» Problem to solve
Output everything in the listing exactly.

» Information supplied
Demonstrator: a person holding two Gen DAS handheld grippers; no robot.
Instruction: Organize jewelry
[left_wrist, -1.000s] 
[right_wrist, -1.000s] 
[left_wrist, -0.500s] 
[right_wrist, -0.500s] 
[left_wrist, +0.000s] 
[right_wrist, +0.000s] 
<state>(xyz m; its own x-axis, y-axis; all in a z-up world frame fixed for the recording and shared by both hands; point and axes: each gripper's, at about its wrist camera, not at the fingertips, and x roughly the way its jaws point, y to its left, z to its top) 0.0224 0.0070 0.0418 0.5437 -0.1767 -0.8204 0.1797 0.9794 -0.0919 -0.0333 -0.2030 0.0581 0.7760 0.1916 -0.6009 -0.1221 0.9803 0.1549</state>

» Answer for the task
Demonstrator: a person holding two Gen DAS handheld grippers; no robot.
Instruction: Organize jewelry
[left_wrist, -1.000s] 
[right_wrist, -1.000s] 
[left_wrist, -0.500s] 
[right_wrist, -0.500s] 
[left_wrist, +0.000s] 
[right_wrist, +0.000s] 
<state>(xyz m; its own x-axis, y-axis; all in a z-up world frame fixed for the recording and shared by both hands; point and axes: each gripper's, at about its wrist camera, not at the fingertips, and x roughly the way its jaws point, y to its left, z to its top) 0.0224 0.0070 0.0418 0.5437 -0.1767 -0.8204 0.1797 0.9794 -0.0919 -0.0333 -0.2030 0.0581 0.7760 0.1916 -0.6009 -0.1221 0.9803 0.1549</state>

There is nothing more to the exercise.